__ACTIVITY__.
Copy each line of the data beneath in which the word "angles" appears.

┌─ DATA RECORDS

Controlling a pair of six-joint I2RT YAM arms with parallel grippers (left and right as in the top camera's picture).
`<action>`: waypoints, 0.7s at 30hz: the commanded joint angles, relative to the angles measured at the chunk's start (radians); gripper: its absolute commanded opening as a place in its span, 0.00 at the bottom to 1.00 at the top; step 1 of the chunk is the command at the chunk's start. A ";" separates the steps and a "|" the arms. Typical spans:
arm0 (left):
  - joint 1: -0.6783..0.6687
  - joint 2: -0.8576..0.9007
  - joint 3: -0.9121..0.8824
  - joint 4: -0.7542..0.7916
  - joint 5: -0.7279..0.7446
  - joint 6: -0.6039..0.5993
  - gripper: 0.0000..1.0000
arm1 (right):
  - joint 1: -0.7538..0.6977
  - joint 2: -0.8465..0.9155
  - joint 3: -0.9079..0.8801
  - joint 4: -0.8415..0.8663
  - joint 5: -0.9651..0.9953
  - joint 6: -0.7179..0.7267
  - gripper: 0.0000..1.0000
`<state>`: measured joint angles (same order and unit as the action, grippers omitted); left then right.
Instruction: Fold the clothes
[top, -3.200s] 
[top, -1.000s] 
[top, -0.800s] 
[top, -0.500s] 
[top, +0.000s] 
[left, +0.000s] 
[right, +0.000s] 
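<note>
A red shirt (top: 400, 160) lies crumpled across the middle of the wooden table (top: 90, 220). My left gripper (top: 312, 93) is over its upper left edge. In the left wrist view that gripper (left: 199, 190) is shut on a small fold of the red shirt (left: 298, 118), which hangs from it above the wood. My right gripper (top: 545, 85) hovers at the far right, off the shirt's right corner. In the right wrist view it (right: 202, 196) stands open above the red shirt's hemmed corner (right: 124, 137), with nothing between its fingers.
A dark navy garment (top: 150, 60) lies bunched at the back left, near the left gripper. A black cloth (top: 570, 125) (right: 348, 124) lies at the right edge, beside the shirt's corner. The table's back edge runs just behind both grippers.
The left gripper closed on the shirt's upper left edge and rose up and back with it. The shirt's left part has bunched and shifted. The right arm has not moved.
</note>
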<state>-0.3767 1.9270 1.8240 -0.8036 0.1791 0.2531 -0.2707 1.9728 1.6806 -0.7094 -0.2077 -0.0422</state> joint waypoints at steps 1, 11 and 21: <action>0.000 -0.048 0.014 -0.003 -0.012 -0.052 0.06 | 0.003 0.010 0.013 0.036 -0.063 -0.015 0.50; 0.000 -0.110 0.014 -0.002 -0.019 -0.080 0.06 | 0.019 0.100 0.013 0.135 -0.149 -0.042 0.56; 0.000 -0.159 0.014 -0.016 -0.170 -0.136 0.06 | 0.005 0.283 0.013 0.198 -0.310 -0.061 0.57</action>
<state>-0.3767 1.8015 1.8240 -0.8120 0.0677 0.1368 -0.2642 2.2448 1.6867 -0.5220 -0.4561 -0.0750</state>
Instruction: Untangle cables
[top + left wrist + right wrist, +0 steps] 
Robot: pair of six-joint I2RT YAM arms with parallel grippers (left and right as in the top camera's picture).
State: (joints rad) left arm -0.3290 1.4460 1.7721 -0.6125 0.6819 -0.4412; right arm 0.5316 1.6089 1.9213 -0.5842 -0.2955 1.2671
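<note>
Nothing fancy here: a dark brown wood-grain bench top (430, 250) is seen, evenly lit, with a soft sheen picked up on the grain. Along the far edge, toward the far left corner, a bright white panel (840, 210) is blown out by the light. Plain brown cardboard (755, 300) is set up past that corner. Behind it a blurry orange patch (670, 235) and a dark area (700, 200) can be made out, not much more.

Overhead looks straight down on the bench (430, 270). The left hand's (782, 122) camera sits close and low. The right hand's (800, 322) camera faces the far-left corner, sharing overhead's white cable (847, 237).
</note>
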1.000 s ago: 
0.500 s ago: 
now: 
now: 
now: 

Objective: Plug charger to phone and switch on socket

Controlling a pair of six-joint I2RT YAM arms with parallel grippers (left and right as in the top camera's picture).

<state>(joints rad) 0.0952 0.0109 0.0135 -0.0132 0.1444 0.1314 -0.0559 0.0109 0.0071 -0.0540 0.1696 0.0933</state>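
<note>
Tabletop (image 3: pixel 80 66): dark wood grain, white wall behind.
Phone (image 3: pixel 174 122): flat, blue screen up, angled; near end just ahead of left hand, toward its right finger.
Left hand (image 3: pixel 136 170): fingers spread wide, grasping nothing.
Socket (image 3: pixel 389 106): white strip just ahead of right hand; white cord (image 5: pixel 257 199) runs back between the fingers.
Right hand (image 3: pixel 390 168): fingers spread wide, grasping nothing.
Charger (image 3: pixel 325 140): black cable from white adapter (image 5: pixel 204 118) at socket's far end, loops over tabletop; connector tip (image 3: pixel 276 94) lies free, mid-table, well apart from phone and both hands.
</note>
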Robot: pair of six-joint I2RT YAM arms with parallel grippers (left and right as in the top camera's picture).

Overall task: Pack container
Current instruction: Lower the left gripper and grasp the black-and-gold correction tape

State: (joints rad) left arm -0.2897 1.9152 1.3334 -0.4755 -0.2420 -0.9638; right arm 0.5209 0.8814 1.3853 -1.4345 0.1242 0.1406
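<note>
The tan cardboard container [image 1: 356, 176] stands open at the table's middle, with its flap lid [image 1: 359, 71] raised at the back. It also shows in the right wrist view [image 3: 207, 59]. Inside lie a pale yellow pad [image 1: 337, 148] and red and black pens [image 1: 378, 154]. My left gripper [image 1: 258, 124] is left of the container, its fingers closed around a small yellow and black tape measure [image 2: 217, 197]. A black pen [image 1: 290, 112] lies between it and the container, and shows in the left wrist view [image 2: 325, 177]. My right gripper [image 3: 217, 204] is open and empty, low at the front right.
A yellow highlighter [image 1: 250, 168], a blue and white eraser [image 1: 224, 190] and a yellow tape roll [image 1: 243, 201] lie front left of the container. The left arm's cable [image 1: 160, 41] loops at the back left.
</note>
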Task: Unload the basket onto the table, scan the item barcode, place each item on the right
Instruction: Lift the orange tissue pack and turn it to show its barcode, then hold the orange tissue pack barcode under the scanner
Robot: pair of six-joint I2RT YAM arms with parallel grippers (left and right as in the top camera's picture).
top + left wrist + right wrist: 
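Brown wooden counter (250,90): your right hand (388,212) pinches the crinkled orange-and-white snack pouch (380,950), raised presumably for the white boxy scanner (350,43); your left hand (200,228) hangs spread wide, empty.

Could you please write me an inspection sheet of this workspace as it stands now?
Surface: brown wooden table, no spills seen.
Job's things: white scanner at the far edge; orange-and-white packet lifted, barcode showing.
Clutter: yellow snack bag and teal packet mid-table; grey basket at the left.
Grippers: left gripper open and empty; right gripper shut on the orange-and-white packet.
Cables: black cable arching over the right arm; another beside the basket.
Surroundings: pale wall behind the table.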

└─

__EXERCISE OUTPUT__.
`<action>`: waypoints, 0.7s at 30hz: the commanded joint angles, relative to the angles measured at the chunk's start (radians); gripper: its absolute commanded opening as a place in its span, 0.00 at the bottom to 1.00 at the top; step 1 of the chunk is the command at the chunk's start. A ";" separates the steps and a "|" the arms. Typical spans:
`<state>`: measured joint angles (same order and unit as the action, grippers omitted); left then right.

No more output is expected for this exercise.